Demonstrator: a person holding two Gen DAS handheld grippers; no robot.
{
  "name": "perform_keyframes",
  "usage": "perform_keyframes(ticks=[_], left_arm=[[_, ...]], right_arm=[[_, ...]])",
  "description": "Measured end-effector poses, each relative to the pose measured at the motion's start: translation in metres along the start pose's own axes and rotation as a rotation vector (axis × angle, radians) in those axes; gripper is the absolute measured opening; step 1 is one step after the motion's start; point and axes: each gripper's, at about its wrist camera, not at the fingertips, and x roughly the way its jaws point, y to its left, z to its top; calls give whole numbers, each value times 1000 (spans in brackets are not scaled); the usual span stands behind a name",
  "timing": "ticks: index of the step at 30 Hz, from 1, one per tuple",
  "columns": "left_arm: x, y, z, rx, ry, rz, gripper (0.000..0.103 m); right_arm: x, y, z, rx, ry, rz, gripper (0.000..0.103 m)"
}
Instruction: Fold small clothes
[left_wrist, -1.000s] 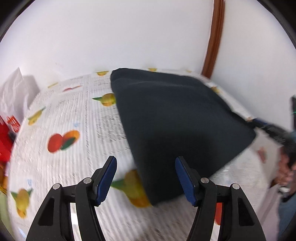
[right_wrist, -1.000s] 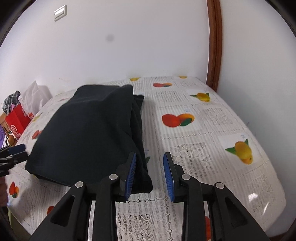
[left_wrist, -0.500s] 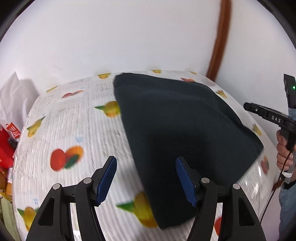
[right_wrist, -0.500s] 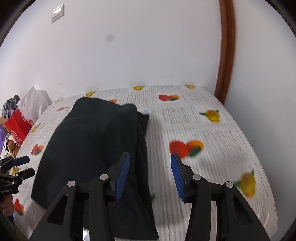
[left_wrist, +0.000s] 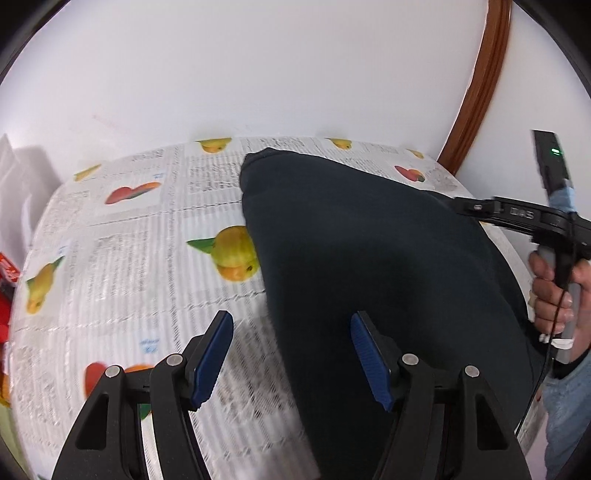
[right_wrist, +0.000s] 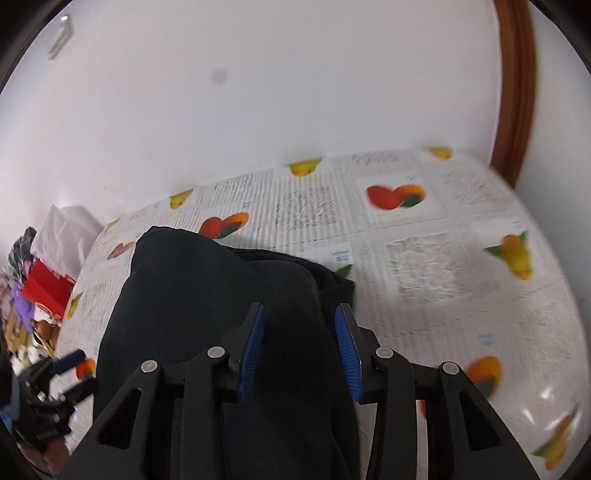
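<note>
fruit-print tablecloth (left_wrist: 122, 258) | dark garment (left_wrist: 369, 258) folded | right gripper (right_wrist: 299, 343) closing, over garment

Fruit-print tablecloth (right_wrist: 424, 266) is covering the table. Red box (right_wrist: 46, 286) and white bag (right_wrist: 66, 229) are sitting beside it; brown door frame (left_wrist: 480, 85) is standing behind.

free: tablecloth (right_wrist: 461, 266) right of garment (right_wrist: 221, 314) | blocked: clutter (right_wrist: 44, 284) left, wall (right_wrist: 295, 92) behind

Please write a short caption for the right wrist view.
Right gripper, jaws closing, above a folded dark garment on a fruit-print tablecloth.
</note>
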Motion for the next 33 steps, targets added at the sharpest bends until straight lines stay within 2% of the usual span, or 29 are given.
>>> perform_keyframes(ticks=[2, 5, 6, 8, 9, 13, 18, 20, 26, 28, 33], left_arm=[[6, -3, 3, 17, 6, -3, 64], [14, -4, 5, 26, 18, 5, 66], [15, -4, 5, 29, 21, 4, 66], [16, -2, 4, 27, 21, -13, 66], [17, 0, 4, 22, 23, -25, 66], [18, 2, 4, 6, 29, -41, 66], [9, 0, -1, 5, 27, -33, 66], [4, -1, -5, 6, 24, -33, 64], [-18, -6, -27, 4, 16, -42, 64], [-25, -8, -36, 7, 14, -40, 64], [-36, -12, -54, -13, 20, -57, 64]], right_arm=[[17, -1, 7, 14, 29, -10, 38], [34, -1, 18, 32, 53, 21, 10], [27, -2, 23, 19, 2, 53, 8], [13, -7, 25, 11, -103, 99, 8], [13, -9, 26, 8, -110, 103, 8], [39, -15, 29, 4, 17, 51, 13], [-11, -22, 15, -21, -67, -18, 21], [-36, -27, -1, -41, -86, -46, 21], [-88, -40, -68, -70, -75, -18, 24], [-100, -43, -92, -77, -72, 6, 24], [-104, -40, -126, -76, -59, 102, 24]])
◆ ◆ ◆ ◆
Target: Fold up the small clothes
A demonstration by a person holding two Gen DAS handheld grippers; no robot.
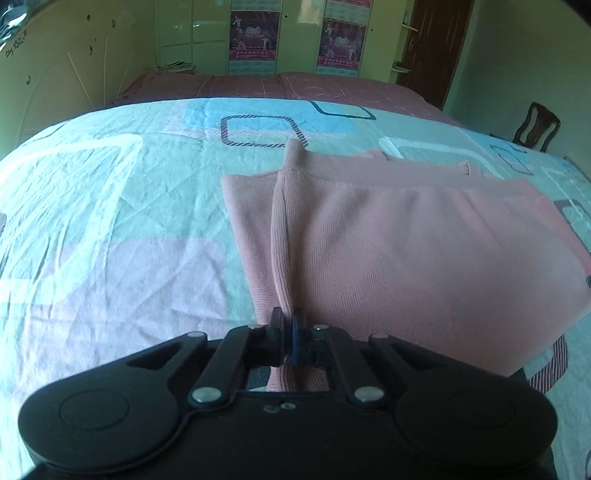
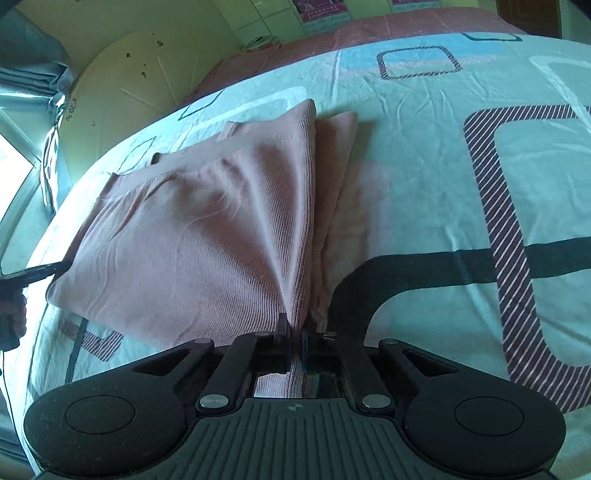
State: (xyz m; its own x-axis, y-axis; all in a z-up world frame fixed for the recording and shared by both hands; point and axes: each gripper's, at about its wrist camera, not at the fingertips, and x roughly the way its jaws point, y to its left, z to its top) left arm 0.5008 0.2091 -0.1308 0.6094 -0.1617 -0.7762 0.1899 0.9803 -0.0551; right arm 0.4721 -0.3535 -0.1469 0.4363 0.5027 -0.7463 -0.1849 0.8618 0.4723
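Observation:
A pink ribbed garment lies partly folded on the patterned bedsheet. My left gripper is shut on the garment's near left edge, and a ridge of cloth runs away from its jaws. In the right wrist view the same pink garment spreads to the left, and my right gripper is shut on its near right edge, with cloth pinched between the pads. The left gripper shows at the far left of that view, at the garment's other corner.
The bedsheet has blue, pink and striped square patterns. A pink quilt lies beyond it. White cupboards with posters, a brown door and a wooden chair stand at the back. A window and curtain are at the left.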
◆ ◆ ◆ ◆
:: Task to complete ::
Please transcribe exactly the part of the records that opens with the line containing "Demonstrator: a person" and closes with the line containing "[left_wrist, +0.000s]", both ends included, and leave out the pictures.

:: Answer to the exercise ::
Demonstrator: a person holding two Gen DAS handheld grippers; no robot.
{
  "name": "perform_keyframes",
  "usage": "perform_keyframes(ticks=[_], left_arm=[[_, ...]], right_arm=[[_, ...]])",
  "description": "Measured end-effector poses, each relative to the pose measured at the motion's start: translation in metres along the start pose's own axes and rotation as a rotation vector (axis × angle, radians) in those axes; gripper is the absolute measured opening; step 1 is one step after the motion's start; point and axes: each gripper's, at about its wrist camera, not at the fingertips, and x roughly the way its jaws point, y to its left, z to its top; calls give whole numbers, each value times 1000 (spans in brackets are not scaled); the usual span stands behind a name",
  "timing": "ticks: index of the step at 30 Hz, from 1, one per tuple",
  "columns": "left_arm: x, y, z, rx, ry, rz, gripper (0.000..0.103 m); right_arm: x, y, z, rx, ry, rz, gripper (0.000..0.103 m)"
}
Instruction: Fold small clothes
[left_wrist, -1.000s] 
[right_wrist, -1.000s] 
[left_wrist, -0.500s] 
[right_wrist, -0.500s] 
[left_wrist, +0.000s] 

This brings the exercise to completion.